Exercise prompt: Read through the data, and wherever a line holds the word "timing", write that line out.

== == ==

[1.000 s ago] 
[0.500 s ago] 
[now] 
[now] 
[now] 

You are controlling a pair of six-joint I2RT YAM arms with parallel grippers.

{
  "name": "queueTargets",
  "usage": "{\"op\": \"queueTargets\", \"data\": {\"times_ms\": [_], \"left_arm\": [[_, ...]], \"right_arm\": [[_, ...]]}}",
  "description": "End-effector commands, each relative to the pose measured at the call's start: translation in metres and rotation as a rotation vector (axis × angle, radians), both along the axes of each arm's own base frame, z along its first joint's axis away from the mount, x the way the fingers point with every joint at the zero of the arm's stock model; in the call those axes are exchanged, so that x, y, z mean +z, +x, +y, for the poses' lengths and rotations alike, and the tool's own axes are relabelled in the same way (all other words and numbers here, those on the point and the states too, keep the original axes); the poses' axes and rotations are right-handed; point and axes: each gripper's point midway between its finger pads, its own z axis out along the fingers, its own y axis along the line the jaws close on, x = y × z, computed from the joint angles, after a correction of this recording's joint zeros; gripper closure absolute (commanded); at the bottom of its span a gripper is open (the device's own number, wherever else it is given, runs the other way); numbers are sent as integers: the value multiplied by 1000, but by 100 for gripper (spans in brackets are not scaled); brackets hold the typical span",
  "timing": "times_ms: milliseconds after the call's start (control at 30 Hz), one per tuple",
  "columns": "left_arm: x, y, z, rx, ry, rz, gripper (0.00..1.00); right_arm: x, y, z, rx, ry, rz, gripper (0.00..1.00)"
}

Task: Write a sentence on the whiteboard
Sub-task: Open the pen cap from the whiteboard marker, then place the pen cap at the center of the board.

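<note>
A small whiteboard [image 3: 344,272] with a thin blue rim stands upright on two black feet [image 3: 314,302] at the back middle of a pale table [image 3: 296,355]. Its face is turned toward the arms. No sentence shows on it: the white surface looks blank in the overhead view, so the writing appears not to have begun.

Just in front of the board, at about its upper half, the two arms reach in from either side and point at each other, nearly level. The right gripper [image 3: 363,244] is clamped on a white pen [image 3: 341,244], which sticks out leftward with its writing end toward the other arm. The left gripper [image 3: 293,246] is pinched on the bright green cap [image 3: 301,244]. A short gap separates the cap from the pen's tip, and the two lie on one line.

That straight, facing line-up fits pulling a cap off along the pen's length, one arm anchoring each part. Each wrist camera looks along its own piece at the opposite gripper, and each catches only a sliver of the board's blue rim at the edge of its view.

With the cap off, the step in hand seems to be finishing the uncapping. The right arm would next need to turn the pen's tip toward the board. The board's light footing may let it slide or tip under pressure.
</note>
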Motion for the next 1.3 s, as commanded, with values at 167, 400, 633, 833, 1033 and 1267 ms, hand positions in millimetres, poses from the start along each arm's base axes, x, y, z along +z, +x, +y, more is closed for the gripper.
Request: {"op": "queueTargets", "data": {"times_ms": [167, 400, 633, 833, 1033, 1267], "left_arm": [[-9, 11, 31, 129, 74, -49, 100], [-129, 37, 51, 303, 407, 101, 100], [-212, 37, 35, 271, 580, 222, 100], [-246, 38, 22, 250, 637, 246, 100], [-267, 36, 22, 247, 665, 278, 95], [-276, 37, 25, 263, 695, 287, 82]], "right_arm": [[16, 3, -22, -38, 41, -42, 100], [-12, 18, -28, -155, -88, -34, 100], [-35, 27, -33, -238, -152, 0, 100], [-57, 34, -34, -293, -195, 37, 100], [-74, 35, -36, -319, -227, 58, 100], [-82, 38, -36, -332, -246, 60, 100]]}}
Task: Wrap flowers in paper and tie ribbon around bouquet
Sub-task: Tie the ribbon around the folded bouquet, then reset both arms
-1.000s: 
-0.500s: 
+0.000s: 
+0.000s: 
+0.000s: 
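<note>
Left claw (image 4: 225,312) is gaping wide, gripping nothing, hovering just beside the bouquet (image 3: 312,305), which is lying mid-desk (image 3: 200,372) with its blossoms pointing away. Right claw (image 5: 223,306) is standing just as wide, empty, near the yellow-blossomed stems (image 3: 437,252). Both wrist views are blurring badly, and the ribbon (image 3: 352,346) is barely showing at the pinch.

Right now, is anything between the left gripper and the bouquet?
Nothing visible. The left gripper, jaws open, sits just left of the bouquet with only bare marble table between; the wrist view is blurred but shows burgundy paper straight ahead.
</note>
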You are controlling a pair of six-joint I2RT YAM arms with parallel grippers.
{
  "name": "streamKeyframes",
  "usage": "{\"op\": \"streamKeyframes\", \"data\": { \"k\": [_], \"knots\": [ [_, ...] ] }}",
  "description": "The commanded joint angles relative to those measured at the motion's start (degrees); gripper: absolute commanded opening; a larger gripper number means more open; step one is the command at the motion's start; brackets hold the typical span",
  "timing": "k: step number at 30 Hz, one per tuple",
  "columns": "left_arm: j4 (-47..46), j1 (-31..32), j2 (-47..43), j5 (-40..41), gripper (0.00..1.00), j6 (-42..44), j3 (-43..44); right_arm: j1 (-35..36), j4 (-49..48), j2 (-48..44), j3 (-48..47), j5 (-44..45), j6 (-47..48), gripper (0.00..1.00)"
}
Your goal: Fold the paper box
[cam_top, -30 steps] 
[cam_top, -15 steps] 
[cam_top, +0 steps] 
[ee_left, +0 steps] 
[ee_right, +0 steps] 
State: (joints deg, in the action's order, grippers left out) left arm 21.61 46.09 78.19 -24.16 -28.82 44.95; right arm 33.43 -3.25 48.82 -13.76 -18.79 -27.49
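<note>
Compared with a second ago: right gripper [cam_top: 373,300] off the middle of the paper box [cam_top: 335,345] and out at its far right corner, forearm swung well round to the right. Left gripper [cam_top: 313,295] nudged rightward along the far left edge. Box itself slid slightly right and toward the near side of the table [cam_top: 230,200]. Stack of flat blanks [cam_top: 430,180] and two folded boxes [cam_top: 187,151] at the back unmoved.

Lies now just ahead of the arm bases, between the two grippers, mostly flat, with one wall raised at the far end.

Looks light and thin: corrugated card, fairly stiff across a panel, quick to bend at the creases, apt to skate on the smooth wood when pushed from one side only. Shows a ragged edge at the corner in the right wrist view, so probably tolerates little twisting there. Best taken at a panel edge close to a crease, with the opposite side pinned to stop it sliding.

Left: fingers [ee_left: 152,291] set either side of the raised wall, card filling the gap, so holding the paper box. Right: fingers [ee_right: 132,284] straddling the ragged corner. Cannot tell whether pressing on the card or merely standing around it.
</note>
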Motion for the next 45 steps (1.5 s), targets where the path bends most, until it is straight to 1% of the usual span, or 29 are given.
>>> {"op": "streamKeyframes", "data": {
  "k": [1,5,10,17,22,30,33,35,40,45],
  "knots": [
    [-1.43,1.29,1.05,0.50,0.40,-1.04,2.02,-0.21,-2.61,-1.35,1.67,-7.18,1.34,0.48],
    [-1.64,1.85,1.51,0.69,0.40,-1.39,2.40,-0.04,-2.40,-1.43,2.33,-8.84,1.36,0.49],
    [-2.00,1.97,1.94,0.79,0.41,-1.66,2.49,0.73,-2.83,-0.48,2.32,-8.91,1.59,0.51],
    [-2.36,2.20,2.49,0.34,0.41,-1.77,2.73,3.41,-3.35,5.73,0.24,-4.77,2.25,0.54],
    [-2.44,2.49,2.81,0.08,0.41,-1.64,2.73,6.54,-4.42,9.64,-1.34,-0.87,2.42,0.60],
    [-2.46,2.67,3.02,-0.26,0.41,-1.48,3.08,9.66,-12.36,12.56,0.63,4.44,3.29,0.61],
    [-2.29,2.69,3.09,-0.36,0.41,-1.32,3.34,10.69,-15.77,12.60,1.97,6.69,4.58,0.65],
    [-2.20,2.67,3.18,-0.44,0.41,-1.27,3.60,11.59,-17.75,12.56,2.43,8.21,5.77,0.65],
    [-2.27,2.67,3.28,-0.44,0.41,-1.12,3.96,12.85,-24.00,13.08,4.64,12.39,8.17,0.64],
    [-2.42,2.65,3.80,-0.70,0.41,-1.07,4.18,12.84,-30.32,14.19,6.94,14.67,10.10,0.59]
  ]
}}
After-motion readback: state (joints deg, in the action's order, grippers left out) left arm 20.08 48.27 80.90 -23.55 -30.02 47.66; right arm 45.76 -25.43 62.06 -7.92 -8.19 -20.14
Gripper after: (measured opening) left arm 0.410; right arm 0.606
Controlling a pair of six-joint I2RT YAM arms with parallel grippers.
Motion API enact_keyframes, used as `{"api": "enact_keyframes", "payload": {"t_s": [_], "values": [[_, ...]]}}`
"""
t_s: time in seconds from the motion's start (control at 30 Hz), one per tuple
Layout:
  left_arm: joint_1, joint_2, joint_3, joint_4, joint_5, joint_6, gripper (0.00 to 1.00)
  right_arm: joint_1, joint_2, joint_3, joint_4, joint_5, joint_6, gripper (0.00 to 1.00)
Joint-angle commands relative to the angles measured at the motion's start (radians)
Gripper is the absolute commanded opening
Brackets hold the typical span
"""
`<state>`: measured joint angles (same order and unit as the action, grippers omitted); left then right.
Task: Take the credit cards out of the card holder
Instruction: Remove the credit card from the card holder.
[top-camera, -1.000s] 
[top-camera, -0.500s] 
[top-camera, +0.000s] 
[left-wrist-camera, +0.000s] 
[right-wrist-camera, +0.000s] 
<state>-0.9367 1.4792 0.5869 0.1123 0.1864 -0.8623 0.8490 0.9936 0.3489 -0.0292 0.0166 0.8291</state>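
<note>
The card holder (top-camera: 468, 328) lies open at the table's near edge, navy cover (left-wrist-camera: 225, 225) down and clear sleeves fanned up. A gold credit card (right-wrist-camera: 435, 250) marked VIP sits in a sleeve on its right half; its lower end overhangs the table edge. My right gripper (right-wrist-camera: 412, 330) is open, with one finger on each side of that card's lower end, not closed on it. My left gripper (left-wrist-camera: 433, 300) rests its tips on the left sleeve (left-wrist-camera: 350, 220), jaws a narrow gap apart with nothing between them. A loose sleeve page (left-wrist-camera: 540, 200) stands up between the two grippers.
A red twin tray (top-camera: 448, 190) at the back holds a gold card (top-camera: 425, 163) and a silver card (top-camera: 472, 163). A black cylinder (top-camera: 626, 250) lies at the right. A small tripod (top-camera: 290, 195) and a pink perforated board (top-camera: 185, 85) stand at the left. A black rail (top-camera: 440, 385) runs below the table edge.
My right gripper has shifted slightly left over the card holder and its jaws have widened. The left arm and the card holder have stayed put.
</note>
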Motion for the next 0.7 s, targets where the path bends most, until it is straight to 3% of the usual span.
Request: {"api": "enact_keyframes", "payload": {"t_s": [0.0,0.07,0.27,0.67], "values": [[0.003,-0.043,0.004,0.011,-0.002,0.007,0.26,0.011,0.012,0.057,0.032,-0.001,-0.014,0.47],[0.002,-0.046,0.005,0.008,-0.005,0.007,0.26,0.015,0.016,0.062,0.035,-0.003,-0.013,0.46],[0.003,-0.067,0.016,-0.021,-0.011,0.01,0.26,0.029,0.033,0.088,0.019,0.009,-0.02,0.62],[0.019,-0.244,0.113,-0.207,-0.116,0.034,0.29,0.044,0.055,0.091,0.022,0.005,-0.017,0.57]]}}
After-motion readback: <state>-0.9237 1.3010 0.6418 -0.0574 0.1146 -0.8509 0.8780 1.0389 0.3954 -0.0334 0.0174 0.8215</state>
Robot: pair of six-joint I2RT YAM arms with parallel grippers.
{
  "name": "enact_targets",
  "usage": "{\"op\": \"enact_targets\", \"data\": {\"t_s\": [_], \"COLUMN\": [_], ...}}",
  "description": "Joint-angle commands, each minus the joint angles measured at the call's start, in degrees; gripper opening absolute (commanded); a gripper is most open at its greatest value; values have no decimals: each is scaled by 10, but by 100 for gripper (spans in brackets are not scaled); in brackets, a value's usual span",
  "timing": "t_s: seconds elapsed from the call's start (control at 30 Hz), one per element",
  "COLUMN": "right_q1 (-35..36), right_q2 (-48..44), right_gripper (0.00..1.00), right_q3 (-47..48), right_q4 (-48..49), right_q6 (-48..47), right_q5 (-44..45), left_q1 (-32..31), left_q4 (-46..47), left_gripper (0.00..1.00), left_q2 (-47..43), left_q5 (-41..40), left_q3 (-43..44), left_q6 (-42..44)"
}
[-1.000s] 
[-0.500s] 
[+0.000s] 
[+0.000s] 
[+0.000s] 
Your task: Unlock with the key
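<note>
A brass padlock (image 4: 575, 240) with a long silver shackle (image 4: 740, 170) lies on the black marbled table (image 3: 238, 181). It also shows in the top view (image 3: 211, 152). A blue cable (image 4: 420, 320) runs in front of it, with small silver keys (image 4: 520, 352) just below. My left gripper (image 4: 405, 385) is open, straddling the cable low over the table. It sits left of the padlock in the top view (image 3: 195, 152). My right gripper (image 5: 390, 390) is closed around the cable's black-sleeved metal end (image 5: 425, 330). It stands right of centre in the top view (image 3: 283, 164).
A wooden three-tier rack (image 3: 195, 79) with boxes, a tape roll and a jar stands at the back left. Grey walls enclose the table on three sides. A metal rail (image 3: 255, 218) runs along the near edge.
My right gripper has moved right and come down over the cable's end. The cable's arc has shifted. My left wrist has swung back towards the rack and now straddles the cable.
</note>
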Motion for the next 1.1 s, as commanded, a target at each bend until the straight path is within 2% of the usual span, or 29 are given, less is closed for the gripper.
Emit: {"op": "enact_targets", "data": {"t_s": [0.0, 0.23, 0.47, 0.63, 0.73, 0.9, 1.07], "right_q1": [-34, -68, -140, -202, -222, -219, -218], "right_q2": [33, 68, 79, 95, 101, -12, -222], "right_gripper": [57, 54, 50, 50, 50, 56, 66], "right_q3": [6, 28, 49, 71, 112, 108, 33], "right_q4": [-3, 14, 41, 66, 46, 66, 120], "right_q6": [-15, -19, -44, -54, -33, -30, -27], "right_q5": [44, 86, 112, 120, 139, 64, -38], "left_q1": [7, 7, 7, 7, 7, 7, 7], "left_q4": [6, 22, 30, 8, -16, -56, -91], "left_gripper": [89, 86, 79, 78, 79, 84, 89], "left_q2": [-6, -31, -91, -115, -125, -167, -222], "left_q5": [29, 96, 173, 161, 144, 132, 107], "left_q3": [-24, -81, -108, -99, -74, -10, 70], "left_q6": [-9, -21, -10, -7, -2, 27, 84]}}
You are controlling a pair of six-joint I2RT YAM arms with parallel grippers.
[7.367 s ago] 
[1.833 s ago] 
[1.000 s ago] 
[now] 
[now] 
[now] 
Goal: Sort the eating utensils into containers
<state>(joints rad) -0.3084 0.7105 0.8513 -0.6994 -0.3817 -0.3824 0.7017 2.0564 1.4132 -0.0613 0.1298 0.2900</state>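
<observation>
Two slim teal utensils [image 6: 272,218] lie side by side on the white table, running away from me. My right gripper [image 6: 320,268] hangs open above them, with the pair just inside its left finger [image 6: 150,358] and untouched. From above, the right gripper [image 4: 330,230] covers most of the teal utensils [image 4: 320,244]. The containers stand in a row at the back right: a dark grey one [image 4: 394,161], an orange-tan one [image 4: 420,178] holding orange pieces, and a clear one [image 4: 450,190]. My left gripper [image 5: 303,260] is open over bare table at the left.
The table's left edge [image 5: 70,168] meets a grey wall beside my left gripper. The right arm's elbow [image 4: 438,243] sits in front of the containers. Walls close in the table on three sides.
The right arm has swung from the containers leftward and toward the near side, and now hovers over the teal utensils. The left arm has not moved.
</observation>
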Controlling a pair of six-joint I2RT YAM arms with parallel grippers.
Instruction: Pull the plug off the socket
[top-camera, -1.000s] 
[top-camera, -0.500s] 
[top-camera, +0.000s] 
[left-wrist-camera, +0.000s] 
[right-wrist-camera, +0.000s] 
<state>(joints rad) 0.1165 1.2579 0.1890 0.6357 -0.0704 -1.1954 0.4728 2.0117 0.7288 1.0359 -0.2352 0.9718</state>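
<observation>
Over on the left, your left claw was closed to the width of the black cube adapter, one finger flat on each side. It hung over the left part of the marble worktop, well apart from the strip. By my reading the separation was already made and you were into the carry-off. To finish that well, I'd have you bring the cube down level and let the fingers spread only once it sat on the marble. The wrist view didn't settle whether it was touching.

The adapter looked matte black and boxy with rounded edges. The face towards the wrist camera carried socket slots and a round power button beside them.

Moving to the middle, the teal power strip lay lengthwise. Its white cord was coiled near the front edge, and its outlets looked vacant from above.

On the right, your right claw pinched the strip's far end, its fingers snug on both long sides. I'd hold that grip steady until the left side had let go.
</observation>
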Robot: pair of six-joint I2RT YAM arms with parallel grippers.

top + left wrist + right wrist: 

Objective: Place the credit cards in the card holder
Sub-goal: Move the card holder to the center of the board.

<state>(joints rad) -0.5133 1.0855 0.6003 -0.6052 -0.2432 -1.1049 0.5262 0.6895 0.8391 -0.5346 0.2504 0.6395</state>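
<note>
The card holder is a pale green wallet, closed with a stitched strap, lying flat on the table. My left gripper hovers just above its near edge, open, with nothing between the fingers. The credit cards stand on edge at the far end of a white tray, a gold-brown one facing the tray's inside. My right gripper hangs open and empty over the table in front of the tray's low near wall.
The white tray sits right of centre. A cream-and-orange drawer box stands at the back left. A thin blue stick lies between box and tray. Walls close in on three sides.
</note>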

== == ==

Task solution:
  "timing": "times_ms: milliseconds after the call's start (control at 30 Hz), one per tuple",
  "timing": "k: step number at 30 Hz, one per tuple",
  "timing": "t_s: seconds elapsed from the call's start (control at 30 Hz), one per element",

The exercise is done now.